Patricia Heaton Quotes
Find quotes from 2 of Patricia Heaton's TV roles.
Debra Barone - Everybody Loves Raymond
Ray Barone is a sportswriter who lives on Long Island with his wife, Debra, and their daughter and twin boys. Ray's parents, Frank and Marie, live across the street and his brother, Robert, lives with them.
Main Character 635 quotes
Frankie Heck - The Middle
Frankie Heck (Patricia Heaton) is a middle-aged mom living in the middle of America with her middle-class family: husband Mike (Neil Flynn), oldest son Axl, middle child Sue, and youngest son Brick.
Main Character 2,001 quotes
Quote from The Angry Family
Debra: First of all, it's not a book. It's pieces of construction paper.
Ray: You sound a bit close-minded.
Debra: Hey. Eileen, you have no idea what I have to put up with. When I got married, I didn't just get a husband, I got a whole freak show that set up their tent right across the street. And that- That would be fine, if they stayed there. But every day... Every day, they dump a truckload of their insane family dreck into my lap. How would you like to sit through two people in their 60s fighting over who invented the lawn? The lawn! And then the brother, "I live in an apartment. I don't even have a lawn. Raymond has a lawn." But you can't blame him when you see who the mother is. She has this kind of sick hold on the both of them. And the father's about as disgusting a creature as God has ever dropped onto this planet. So no wonder the kid writes stories! I should be writing stories. My life is a Gothic novel! And until you have lived in that house, with all of them in there with you day after day, week after week, year after friggin' year, you are in no position to judge me!
Quote from Fighting In-Laws
Debra: You know what, Ray? It's a private matter. And my parents, unlike yours, don't feel the need to inflict their lives on everybody else.
Ray: Or, maybe they're a little embarrassed, because as it turns out, they're not so perfect.
Debra: Yeah, or maybe they're just trying to work out their problems before their marriage degenerates into a screaming match like your parents. Arguing about how deep a pan is before it's a pot. "If it's three inches, it's a pot! Everybody knows that, Marie!" "If you can't boil an egg in it, it's not a pot, you jackass!"
Ray: Hey, either way, your perfect little Connecticut "Oh, make sure you cut the crust off my cucumber sandwich"-parents are frauds!

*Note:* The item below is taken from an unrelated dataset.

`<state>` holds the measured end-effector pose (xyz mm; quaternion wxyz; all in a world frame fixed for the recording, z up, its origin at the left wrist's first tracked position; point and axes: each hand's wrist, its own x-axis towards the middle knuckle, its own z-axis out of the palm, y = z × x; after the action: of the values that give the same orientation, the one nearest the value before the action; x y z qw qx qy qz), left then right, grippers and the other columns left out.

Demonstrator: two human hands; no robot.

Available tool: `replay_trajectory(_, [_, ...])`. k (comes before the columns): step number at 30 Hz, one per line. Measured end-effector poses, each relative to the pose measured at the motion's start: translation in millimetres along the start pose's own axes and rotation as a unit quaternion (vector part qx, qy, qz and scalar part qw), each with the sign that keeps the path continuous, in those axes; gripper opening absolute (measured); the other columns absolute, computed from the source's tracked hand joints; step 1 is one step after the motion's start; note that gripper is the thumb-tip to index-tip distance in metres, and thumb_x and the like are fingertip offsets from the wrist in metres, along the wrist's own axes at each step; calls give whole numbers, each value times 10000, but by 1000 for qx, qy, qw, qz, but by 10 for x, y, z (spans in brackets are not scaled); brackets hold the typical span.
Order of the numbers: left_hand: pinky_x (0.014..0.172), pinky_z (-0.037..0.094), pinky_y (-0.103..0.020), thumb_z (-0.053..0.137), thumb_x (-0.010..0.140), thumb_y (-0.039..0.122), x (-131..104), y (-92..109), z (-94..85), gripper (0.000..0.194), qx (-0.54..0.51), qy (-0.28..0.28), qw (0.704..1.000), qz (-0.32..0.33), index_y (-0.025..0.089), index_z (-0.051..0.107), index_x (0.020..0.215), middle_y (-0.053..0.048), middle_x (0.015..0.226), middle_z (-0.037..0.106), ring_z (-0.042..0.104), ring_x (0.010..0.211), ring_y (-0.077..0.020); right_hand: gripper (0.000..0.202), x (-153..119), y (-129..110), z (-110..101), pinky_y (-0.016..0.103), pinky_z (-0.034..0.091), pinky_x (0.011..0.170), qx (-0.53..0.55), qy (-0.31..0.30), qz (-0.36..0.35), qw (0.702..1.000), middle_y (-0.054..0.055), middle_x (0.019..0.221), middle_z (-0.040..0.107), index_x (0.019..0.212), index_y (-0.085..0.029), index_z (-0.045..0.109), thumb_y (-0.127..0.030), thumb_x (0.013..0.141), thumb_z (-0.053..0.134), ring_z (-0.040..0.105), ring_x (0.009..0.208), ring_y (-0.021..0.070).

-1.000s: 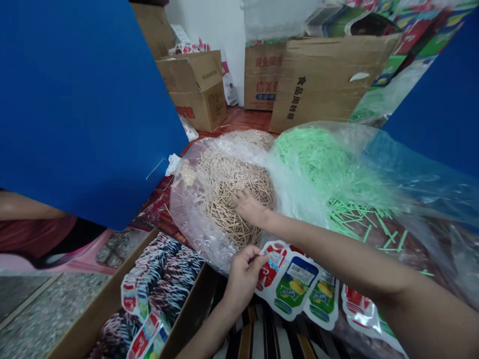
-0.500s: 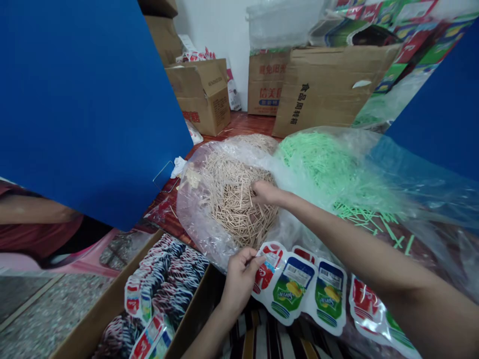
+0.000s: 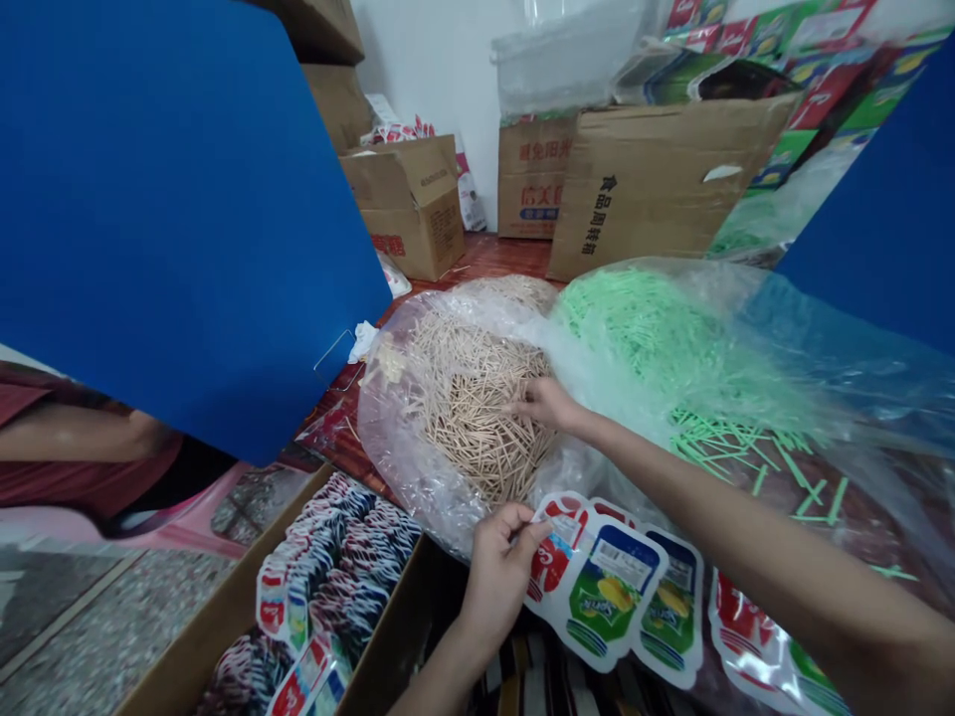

Debra: You listen. If my parents lit an orphanage on fire on Christmas Eve, they wouldn't be as bad as your parents!
Quote from Thank You Notes
Amy: I didn't mean to argue. It's thank-you notes. It's so stupid.
Debra: Hey, hey, hey, hey, hey. Look at me. You were great. Do you hear me? You can't let her get away with anything.
Amy: But she's so upset. I don't want a bad relationship with her. I should go apologize.
Debra: No, no, no, no, no. Hey, listen, that is exactly what she is waiting for, for you to go over there and say you'll write those thank-you notes. You have got to be strong. She is testing you. Trust me, what she just pulled here, that's her big weapon: the guilt bomb. And it doesn't help that all the men in her family are scared to death of her. Whenever she comes up against somebody with a backbone who might actually confront her, she's completely threatened and she gets her claws out. And so she has been allowed to rule this way, unopposed, for decades. Listen, Amy I have been waiting for you. This is a critical time. Even though this is a tough regime to topple, with you in the family, now we have a shot... you and me together, to end all the suffering. Do you hear me? We can do it!
Quote from The Christmas Tree
Brick: Hey, Mom. Can I interest you in a decorative crock-pot cozy? Now you can leave your crock-pot out where everyone can see and save yourself unwanted embarrassment. It's for the women's club. These glasses are the prize for being their top seller.
Frankie: Let me guess. You're using the cozy money to pay off the peppermint-bark people.
Frankie: Brick, you're running a Ponzi scheme.
Brick: A Ponzi-what, now?
Frankie: You're using money you don't have to pay off the debt you had before, and now you got to go into even more debt to pay off this debt. It's an endless cycle. You're never gonna catch up.
Brick: Isn't that what you guys do with your credit cards?
Frankie: Well, yeah, but we're gonna die before they catch us.
Quote from The Shirt
Frankie: All I asked was for you to clean the bathroom! How hard is that?
Brick: Well, if you want to do it properly, you have to get to the root of the problem.
Frankie: Whoa, whoa, whoa, Brick. We are not "root of the problem" people. The surface is where we live. You start chipping away and digging down to the root of everything, the whole place falls apart. The filth and grime is what's holding everything together. You want to see a video of how we fix things? We wipe, we slide, we shove, we close. If a drawer is too full to open, move on to the next one. Never open it again.